Hawaii No Fault Insurance Law


Traditionally, automobile insurance has been based on the tort system. This means that the person responsible for an accident is liable for paying the bills for himself and the other driver. Should the at-fault driver be uninsured or under-insured, the innocent driver could file a lawsuit against him. Under no-fault insurance, each driver's insurance company pays his expenses without assigning fault. The at-fault driver could not be sued for non-monetary losses. Hawaii's system of auto insurance is a modified no-fault plan, offering some of the benefits of "pure" no-fault while retaining the right to sue under certain conditions.

Mandatory Personal Injury Protection

  • Hawaii requires all drivers to carry personal injury protection. This coverage pays your medical bills if you are injured in an accident. It also pays the medical bills of your passengers. Your policy must provide a minimum of $10,000 per person in coverage.

Mandatory Liability Insurance

  • Because Hawaii operates a modified no-fault system of auto insurance, the other driver can still file a lawsuit against you should his medical expenses exceed $5,000 or to recover damages to his property. He may also sue if the accident is serious enough that someone is permanently disabled, disfigured or dies. You must therefore carry liability coverage. Your policy must provide a minimum of $20,000 per person and $40,000 for all people injured in the same accident in bodily injury liability, which in Hawaii is also called accidental harm. You must also carry a minimum of $10,000 in property damage liability.

Optional Uninsured and Under-insured Coverage

  • Every insurance company selling auto policies in the state of Hawaii must offer uninsured and under-insured insurance coverage. However, you are not required to carry this coverage. This type of insurance protects you if you are involved in an accident with a driver whose policy limits are not sufficient to pay your medical expenses or if he does not carry insurance. The minimum coverages you can purchase in Hawaii are $20,000 per person in uninsured motorist and $20,000 per person in under-insured motorist.

If You Fail to Comply

  • By law, you must carry at least the mandatory coverage and keep your valid proof of insurance card in the vehicle at all times to avoid tickets and fines. If you do not insure your car, you may be required to surrender your license plates and registration.
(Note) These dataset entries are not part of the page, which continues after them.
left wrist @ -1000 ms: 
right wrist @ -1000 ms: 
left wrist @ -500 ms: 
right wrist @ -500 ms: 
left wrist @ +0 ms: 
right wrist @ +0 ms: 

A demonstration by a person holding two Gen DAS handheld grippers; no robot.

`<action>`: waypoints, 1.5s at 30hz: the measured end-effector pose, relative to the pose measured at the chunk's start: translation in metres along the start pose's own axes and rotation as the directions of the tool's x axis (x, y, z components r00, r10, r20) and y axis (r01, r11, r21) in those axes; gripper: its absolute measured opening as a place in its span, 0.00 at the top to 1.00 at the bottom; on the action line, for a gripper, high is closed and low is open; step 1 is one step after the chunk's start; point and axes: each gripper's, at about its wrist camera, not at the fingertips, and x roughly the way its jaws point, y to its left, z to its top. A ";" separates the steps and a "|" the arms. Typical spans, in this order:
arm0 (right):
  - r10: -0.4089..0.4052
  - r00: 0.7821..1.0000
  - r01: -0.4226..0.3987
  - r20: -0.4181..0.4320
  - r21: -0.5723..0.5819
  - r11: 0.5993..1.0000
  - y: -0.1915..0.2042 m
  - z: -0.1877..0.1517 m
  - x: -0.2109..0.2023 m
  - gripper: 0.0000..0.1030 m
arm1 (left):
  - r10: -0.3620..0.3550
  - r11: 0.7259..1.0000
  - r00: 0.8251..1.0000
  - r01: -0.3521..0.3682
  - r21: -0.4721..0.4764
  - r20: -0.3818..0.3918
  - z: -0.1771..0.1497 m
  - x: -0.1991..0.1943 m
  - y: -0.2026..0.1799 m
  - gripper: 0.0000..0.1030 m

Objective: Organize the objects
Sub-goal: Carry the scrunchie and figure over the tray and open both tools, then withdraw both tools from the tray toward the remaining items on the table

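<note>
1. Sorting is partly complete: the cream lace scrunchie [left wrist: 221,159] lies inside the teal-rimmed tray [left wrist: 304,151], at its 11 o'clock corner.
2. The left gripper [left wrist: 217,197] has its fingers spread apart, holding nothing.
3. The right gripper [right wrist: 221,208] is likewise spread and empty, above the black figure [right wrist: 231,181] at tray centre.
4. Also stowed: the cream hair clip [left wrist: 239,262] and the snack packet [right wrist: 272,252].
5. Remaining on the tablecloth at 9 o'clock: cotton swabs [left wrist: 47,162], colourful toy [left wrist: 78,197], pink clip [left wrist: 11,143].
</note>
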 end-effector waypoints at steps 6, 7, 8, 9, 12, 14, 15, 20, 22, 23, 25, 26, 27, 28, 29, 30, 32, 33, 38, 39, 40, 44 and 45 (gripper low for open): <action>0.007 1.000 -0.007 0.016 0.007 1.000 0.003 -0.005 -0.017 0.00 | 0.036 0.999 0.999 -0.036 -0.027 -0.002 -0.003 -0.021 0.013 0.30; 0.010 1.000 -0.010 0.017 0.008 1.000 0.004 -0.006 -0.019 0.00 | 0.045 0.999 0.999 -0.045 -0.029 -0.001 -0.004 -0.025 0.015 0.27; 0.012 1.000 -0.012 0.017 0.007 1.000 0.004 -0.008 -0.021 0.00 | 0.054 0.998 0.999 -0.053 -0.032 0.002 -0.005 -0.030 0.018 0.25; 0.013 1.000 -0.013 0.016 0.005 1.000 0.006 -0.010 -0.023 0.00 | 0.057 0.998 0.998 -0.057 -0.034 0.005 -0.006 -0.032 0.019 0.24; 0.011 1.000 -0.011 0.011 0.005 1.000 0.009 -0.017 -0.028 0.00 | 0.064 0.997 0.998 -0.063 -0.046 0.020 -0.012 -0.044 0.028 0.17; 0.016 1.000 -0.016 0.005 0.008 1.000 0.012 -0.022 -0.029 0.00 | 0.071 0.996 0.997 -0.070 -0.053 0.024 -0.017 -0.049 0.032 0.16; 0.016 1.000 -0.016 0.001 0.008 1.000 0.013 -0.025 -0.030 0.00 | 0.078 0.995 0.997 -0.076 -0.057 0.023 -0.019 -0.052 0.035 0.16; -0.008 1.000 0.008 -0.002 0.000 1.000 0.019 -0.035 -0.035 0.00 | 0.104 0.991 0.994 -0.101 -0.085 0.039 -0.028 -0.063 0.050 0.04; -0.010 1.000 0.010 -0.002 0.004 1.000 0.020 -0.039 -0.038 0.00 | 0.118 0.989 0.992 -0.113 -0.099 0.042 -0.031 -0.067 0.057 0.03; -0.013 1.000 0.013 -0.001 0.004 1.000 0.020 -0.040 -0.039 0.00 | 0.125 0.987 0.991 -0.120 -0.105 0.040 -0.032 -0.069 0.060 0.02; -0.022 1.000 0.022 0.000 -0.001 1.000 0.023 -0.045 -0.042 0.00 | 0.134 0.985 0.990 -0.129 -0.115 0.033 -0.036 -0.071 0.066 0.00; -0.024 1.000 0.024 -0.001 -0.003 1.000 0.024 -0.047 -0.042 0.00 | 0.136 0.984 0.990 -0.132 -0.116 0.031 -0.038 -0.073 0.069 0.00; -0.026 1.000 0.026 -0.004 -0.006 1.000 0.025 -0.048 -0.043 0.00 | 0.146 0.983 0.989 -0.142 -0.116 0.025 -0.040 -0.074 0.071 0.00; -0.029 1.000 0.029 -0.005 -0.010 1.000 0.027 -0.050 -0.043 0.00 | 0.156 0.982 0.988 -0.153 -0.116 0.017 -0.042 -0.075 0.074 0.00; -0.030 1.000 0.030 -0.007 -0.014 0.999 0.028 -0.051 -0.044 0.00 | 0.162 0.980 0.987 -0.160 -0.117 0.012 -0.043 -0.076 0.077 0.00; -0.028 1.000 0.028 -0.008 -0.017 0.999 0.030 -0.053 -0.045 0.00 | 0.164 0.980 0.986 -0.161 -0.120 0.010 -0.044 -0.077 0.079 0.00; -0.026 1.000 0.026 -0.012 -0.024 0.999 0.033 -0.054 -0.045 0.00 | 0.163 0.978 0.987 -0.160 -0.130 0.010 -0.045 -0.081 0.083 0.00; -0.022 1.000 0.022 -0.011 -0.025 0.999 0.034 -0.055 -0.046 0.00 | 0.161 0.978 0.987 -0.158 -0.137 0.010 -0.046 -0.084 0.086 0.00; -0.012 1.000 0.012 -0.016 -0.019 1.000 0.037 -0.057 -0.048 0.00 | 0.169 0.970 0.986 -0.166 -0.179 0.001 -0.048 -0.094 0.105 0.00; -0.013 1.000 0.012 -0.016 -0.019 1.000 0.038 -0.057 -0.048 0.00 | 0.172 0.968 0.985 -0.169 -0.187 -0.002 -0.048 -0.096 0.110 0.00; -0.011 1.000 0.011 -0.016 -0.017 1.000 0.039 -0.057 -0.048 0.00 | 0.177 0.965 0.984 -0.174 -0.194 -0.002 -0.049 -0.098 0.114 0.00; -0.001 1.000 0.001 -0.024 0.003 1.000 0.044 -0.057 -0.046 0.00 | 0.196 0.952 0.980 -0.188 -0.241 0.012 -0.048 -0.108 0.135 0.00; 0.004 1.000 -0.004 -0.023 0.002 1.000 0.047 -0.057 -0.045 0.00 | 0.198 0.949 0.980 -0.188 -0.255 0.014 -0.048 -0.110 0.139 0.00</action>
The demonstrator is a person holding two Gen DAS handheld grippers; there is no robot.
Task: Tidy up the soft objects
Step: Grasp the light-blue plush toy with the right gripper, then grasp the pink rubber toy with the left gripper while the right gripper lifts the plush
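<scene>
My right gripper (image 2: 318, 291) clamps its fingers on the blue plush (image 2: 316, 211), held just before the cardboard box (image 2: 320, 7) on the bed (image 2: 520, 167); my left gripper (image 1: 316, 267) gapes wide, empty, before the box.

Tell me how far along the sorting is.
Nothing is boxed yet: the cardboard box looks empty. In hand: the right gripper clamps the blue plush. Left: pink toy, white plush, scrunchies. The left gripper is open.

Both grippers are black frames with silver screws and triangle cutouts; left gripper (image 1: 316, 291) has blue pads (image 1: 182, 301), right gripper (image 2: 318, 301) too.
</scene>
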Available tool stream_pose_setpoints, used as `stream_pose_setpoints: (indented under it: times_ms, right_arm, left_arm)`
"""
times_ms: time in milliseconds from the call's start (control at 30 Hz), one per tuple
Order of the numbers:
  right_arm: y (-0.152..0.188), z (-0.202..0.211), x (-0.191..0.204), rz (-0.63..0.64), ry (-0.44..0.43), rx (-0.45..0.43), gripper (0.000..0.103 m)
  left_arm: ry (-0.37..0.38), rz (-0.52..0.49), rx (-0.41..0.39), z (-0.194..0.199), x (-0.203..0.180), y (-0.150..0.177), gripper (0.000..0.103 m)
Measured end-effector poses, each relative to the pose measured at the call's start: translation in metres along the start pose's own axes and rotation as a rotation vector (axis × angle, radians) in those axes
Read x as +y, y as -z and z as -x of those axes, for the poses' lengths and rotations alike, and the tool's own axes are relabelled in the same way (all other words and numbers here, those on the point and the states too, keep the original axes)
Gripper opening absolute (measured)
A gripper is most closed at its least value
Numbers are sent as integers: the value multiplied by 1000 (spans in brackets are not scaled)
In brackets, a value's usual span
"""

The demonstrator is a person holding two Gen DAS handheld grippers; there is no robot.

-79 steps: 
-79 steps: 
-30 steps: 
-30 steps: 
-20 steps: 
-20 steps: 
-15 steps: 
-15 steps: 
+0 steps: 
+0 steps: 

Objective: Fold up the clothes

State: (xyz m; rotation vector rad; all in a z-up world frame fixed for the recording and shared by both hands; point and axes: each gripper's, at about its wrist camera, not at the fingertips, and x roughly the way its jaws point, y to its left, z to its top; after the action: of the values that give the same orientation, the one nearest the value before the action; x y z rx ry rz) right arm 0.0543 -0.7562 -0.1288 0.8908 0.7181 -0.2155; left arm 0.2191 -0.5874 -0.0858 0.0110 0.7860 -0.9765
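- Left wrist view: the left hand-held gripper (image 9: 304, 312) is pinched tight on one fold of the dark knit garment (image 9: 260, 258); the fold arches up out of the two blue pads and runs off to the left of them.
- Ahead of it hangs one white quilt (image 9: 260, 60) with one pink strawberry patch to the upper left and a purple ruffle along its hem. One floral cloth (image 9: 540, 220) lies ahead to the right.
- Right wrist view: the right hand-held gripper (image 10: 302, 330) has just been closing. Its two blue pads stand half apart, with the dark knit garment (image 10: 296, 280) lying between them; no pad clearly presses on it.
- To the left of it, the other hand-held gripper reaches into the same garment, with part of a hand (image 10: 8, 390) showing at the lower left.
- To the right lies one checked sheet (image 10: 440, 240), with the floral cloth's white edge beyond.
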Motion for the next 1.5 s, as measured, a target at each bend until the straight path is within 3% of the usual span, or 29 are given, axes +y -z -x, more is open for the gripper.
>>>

Additional penalties apply if you drive the vehicle after this.

Optional Coverage

  • Hawaii does not require you to purchase collision and comprehensive insurance, although your bank or finance company can require it if you still owe them a balance on the car. Collision pays to repair your car if you are in an accident, while comprehensive pays if your car is stolen or damaged through vandalism or acts of nature. You can also purchase coverage for lost wages, death and funeral benefits, personal injury protection deductible and alternative care such as acupuncture, faith healing and naturopathy.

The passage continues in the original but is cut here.